▶ _RECORDS TO PROCESS_
====================

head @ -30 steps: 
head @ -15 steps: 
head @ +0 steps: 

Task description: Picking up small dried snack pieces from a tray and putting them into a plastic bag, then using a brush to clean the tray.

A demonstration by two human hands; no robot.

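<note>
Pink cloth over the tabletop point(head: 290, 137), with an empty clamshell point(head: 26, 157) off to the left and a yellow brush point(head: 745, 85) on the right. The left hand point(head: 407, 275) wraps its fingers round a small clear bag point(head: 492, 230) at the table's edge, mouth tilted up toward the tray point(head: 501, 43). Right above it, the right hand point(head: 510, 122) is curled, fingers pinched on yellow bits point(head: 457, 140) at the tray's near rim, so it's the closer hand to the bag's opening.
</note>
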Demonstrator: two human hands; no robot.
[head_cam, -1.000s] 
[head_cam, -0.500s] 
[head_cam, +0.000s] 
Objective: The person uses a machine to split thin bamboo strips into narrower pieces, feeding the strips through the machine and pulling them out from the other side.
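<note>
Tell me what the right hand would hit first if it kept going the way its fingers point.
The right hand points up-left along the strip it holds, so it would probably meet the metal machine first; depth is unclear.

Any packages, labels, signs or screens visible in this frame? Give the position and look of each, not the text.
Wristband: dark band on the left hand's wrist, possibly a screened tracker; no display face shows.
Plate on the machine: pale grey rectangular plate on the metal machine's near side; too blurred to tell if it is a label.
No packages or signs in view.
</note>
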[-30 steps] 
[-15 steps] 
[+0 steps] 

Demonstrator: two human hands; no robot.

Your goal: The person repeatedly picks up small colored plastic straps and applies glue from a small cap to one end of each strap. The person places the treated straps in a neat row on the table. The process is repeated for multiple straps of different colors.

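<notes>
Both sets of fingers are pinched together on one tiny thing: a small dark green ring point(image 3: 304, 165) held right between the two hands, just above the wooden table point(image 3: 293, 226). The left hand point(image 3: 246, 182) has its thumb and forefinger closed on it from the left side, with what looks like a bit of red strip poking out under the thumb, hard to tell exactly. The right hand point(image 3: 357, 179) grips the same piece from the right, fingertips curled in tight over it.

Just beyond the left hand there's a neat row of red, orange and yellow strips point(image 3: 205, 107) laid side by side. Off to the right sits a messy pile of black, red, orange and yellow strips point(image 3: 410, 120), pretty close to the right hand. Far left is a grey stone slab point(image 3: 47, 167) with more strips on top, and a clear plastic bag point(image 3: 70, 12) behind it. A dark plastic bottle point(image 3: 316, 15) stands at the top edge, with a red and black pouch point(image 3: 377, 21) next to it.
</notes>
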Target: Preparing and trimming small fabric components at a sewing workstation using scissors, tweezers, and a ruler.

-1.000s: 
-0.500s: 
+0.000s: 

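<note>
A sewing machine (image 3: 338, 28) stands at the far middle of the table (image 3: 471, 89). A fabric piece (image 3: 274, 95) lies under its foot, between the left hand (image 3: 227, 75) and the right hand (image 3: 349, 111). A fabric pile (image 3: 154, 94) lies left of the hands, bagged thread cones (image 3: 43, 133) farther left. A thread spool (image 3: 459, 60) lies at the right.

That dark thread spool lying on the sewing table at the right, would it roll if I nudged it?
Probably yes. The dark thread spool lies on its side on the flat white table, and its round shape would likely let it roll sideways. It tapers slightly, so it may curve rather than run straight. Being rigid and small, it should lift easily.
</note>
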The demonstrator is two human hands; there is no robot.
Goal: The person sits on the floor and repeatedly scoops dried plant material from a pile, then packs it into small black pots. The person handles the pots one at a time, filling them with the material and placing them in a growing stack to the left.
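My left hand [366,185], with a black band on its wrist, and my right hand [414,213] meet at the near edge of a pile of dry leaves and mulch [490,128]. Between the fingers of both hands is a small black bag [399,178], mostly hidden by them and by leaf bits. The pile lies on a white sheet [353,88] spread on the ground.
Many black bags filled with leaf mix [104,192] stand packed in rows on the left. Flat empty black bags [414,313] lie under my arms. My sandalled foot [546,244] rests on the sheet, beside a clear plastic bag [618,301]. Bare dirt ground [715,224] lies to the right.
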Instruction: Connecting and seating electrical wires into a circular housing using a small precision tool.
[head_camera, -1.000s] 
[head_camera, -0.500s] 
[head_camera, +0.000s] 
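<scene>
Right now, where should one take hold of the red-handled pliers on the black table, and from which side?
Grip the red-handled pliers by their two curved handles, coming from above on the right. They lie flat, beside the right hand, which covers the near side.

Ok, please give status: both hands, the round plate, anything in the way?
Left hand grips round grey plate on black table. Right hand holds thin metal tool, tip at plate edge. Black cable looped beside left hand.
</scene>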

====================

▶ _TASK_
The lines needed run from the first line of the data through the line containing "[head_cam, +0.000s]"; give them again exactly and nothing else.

▶ _YOUR RESPONSE_
head @ -30 steps: 
head @ -15 steps: 
head @ +0 steps: 

Task description: Picking up small dried snack pieces from a tray and putting them into a plastic bag, then using a brush to clean the tray.

A demonstration by two human hands; no robot.

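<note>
Pink cloth over the tabletop point(head: 290, 137), with an empty clamshell point(head: 26, 157) off to the left and a yellow brush point(head: 745, 85) on the right. The left hand point(head: 407, 275) wraps its fingers round a small clear bag point(head: 492, 230) at the table's edge, mouth tilted up toward the tray point(head: 501, 43). Right above it, the right hand point(head: 510, 122) is curled, fingers pinched on yellow bits point(head: 457, 140) at the tray's near rim, so it's the closer hand to the bag's opening.
</note>
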Demonstrator: two human hands; no robot.
[head_cam, -1.000s] 
[head_cam, -0.500s] 
[head_cam, +0.000s] 

There is nothing more to this exercise.